And two seconds later. . .

BAM!  I’m hot all over.  It started at the top of my head and washed over my entire body.  And nearly simultaneously, I’m in a cold sweat.

That’s odd.  And not at all comfortable.  I think to myself.

Hmmm. . .what if I’m having a heart attack?  Or a stroke?  They keep telling me I have a heart condition.  Maybe I do have a heart condition?  I’m beginning to feel a little scared.  And ironically, alone.

Well screw them, I’m getting out of this bed.  I had the overwhelming urge to stand up.

And when I did. . .it looked as if someone suddenly dumped at least 3 mop buckets full of fluid all over the floor.  It was like a flash flood gushing towards the hallway.

Ouch.  Gross.  Ouch.  They always take deep breaths on TV.  I’ll take some deep breaths. I can’t believe it. . .That actually helps. 
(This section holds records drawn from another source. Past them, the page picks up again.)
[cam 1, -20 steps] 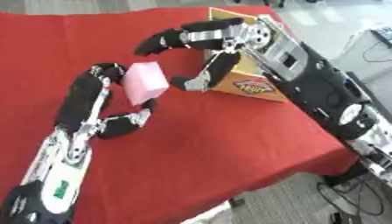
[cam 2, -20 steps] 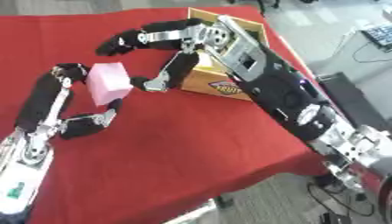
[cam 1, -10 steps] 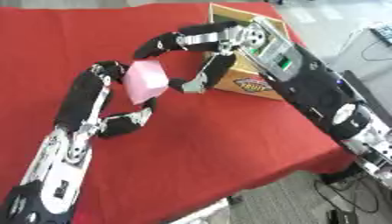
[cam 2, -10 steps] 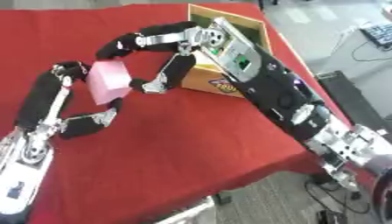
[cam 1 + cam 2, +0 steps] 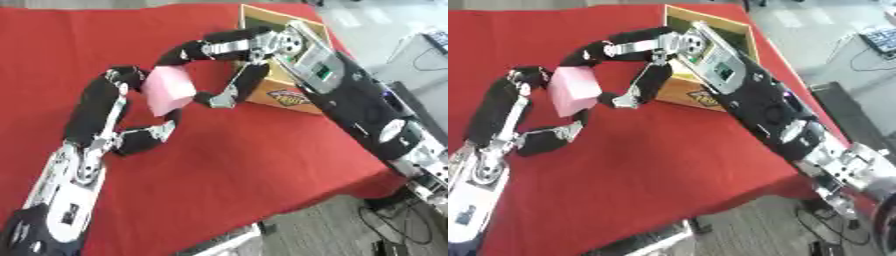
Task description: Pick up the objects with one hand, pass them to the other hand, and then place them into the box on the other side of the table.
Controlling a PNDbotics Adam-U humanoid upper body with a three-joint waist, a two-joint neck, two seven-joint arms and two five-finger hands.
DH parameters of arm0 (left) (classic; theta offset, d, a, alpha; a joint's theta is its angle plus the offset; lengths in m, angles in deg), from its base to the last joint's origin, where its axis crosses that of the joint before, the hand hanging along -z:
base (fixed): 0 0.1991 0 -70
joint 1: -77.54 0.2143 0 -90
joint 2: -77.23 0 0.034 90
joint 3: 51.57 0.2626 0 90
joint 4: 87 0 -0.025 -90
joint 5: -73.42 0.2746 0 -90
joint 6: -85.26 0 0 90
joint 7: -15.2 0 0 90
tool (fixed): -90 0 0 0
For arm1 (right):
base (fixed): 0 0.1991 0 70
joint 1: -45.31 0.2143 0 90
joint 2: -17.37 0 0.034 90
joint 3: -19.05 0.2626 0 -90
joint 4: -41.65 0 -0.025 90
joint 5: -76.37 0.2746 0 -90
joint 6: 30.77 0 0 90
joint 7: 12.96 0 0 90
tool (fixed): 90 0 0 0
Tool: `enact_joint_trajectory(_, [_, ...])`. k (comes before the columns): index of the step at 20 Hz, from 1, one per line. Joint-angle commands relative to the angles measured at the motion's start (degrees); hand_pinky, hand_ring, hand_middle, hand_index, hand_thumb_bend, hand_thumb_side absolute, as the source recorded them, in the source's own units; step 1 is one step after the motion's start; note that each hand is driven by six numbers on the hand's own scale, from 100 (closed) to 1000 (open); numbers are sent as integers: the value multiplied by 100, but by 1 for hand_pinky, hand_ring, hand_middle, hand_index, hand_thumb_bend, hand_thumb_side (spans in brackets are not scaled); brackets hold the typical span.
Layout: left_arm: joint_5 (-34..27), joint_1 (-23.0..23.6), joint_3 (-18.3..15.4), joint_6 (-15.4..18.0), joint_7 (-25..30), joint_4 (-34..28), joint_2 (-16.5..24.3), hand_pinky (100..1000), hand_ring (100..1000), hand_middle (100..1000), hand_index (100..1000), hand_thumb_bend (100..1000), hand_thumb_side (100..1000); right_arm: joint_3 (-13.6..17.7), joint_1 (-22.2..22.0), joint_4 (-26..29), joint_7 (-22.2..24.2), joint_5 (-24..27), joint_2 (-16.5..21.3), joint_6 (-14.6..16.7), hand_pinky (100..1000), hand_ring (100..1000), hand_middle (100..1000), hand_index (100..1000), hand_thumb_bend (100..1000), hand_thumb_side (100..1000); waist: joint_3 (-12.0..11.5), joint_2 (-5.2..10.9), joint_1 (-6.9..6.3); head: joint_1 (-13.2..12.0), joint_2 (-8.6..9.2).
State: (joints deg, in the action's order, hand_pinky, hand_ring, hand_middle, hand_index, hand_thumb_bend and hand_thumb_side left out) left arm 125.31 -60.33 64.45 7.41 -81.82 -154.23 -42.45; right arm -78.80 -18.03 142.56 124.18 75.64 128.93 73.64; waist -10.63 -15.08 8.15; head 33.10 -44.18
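— What are the fingers doing?

— The left hand (image 5: 131,107) has its fingers (image 5: 122,80) curled over the top of a pale pink, soft-looking rectangular block (image 5: 168,90), with its thumb under the bottom edge, so the block is clamped between them, up off the surface. The right hand (image 5: 241,60) comes in from the other side: its upper fingers (image 5: 179,54) arch over the block's top corner, and its lower one (image 5: 219,97) ends just beside the block's lower right edge. They are spread wide apart around the block; whether they actually touch it I cannot tell.

— And beyond the fingers?

— Just behind the right hand stands an open brown cardboard box (image 5: 737,35) with a colourful printed label (image 5: 287,98) on its near side. The writing on it cannot be read. Everything is above a red cloth-covered surface (image 5: 245,170).
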Motion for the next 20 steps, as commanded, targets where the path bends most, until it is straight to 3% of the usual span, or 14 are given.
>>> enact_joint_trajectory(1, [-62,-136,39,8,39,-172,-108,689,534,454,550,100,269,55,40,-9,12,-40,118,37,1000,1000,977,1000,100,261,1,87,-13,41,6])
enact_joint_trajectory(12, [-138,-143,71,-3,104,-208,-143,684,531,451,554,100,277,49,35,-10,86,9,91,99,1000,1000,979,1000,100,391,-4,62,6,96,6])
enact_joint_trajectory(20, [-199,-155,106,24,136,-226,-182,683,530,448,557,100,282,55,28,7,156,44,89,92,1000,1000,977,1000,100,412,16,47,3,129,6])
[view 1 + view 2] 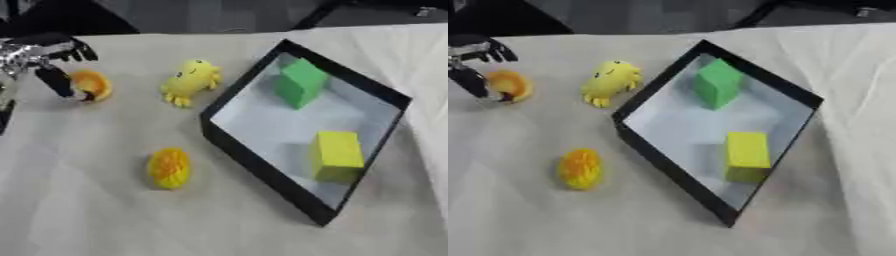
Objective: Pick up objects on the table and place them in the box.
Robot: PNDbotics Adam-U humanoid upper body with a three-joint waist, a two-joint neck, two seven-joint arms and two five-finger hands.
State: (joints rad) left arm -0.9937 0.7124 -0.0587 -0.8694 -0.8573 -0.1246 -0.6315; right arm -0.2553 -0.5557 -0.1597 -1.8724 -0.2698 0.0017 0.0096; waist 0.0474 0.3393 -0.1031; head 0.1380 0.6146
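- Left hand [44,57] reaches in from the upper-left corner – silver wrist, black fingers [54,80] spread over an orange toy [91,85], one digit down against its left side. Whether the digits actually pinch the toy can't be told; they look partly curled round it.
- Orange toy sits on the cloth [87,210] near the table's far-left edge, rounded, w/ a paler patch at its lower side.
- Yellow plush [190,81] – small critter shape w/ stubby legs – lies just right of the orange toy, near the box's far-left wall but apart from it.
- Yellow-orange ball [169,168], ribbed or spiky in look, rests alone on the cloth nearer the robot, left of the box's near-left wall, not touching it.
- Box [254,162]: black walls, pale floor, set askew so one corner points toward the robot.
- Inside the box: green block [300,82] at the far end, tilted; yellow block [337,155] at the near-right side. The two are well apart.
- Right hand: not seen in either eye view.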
Logan comes be-bopping back in the room with the enormous birthing ball and nearly slips in all the fluid lurking at the thresh hold.

“I’m sorry,” I grovel.  ”I just felt like I needed to stand up and that happened.  Is it ok if I keep standing up?”
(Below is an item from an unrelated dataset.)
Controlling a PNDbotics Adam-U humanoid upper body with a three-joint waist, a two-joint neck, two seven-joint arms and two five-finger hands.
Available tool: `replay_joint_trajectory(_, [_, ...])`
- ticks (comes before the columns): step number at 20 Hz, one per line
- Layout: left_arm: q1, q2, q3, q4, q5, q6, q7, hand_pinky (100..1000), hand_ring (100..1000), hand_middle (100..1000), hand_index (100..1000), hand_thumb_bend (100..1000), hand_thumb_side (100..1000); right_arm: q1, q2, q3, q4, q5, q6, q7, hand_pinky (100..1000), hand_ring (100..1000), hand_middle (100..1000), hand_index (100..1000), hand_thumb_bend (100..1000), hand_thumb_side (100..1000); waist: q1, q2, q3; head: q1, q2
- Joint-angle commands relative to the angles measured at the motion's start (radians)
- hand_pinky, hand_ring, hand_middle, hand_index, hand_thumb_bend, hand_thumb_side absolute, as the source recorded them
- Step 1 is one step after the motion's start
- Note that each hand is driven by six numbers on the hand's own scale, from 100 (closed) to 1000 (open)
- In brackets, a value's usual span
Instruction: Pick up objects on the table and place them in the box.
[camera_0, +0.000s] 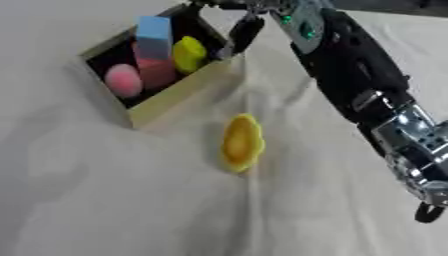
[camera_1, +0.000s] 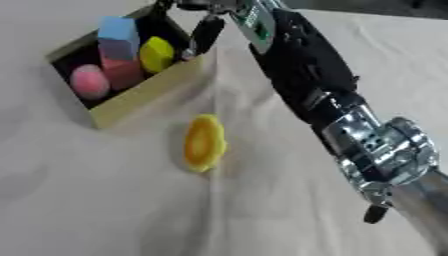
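A tan box (camera_0: 175, 92) with a dark inside stands at the upper left on the cloth. It holds a blue block (camera_0: 154, 35), a yellow piece (camera_0: 189, 54), a pink block (camera_0: 157, 72) and a pink ball (camera_0: 123, 80). A yellow scalloped object (camera_0: 241, 142) lies on the cloth just in front of the box. My right hand (camera_0: 245, 30) hangs over the box's far right corner at the end of the arm reaching in from the right. Its fingers point down, relaxed, with nothing in them. My left hand does not show.
The table is covered by a wrinkled cream cloth (camera_0: 105, 200). My right forearm (camera_0: 359, 85) crosses the right side of the view above the cloth. A dark edge runs along the far top right.
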Motion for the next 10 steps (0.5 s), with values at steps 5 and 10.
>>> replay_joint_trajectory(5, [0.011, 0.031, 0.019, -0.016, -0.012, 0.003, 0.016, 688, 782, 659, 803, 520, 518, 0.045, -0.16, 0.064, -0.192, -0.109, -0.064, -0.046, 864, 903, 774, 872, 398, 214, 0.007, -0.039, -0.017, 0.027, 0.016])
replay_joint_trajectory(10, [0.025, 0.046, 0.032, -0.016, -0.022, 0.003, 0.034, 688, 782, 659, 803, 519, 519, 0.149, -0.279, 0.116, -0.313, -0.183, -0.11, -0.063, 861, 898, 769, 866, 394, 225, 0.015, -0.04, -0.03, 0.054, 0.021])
“Yes,” she said dumping mounds of absorbent materials all over the floor, “Keep standing up.  Gravity will help the baby move.  Be sure to breathe.”

“Are these contractions?” I wonder out loud.

She looks at the monitor.  ”Yes.  They are two minutes apart.  I think we should probably knock it off with so much Pitocin.  Let me see if that’s okay with the doctor.”

I’m alone again.  Leaning with my barely covered backside on the edge of the bed.  This isn’t too bad. . .

BAM!  More freaking fluid everywhere. . .A Lot more. . .Like enough to float a small skiff. . .

I feel terrible for Logan.  She just got done cleaning the floor.

She returns, messes with the IV thing and she helps me sit on the birth ball while she cleans up the floor again. . .

The birth ball is fine, but every time I feel a contraction, I’m much more comfortable standing up.  So that’s what I’m doing when Chris gets back.  He seems a little shocked by the scene. . .

And guess what?  I could not give two shits about that stupid sandwich at this point.  In fact, I kinda’ felt like I was going to puke.  I swear he ate that sandwich himself!  I never saw it!

The contractions continue seemingly forever.  Clench, Hot, Cold and Clammy, Breathe. . .

They tell me I’m about 7 centimeters dilated. It’s sometime about one. . .I think.

“Logan,” I nearly whisper, “I’m so tired.”

And then Logan broke it down for me:  In a few hours I was going to have to push.  I might have to push for as many as three hours.  I hadn’t eaten or slept in DAYS.  Her absolute best advice:  get the epidural and get some sleep.

This time I agreed.  Not because I wanted to be a good patient for Logan and I really, really wanted her to like me, but because I was mortified at the prospect of pushing for 3 hours.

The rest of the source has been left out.